Keyword: safety. And the owner wanted a CFI onboard.

If the CFI wasn’t there perhaps the pilot would have killed himself trying to do the operation solo.

Also, we are hypothetically talking 100 hours total here. Not hundreds.

It's obviously a grey area, as you can see here. My one case study was a more extreme example, but may be worth considering. You have to make the call.

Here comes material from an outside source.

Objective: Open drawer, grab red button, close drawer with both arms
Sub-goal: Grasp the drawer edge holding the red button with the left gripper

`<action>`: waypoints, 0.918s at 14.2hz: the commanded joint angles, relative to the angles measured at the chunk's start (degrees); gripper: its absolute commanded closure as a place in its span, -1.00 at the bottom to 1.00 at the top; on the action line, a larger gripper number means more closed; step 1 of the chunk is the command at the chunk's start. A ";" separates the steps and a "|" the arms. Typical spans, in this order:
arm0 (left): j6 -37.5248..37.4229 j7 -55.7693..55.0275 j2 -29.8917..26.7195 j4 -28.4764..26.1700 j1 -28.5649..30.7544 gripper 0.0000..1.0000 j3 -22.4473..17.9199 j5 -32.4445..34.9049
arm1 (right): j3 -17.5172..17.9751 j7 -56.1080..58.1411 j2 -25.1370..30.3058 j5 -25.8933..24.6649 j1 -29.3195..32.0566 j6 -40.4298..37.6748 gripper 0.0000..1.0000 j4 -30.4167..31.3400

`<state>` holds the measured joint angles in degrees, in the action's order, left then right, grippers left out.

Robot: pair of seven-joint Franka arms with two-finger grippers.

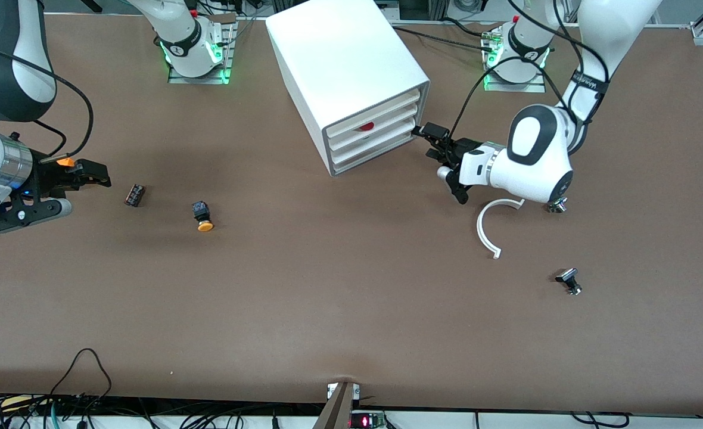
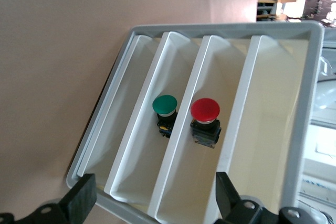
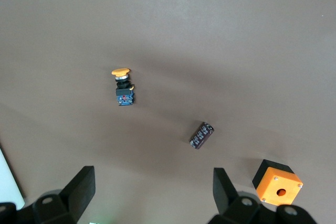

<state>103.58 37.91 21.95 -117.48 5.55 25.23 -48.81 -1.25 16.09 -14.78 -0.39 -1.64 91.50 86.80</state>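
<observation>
The task is judged to be at its very start, with every step left to do. In the front view the drawer (image 1: 372,127), the middle one of three in the white cabinet (image 1: 342,71), is seen pushed in, level with the other two fronts, and only a red spot is glimpsed through its front. The button (image 2: 205,120) is shown by the left wrist view lying in that drawer, its red cap up, just beside a green-capped button (image 2: 165,113) in the neighbouring tray. The left claw (image 1: 428,132) is held just in front of the drawer fronts, at the cabinet's corner toward the left arm's end of the counter (image 1: 351,310); its fingers (image 2: 79,199) are spread wide apart and nothing is gripped. The right claw (image 1: 92,176) hangs over the counter toward the right arm's end, well apart from the cabinet, with its fingers (image 3: 79,190) likewise spread and empty, and that arm appears to wait. Below it an orange-yellow-capped button (image 3: 122,85), a small dark cylinder (image 3: 201,135) and an orange box (image 3: 277,182) are seen on the counter. Pulling the drawer out, taking the button and shutting the drawer are therefore all judged still outstanding.
</observation>
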 commanded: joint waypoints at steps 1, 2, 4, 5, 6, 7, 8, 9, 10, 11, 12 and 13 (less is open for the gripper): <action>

If you could find an FAA legal opinion that JB mentioned, that might help.

propilot 05-14-2019 02:28 PM


Originally Posted by localizer (Post 2819949)
If one is requested to be onboard as an instructor in the interest of safety, and acts mainly as pilot monitoring but also flies the plane and assists the operation, is that not legally acting as an instructor?

Keyword: safety. And the owner wanted a CFI onboard.

If the CFI wasn’t there perhaps the pilot would have killed himself trying to do the operation solo.

Also, we are hypothetically talking 100 hours total here. Not hundreds.

If you’re going to be onboard as an instructor, then be paid as an instructor. It is that simple. I’d say to stop whoring yourself out, but even hookers get paid.

155mm 05-19-2019 08:51 AM


Originally Posted by localizer (Post 2819611)
Owner gets a contract to fly “traffic watch” and asks CFI to come along as well to assist in traffic reporting and also fly the airplane.

Falls under an unpaid Internship in broadcasting journalism with an emphasis in aerial traffic reporting. Make sure you get a nice letter of reference for completing your internship from your mentor.

ByrdmanFL 05-21-2019 04:29 AM

That income can be expensed out fairly easily in the grand scheme of things if it is just temp work, IMO.

Now if you are planning to do this a lot over a long period of time, when/if you get audited, the IRS will probably determine that you should have paid taxes and then it will be up to you, and your lawyers, to prove them wrong or reach a settlement.

BTW, you should also ask the owner how he is accounting for it. He may be trying to expense out his plane at a loss so his hobby is being paid for as a business tax deductions. If he gets nailed by the IRS, you will get pulled into an audit as well.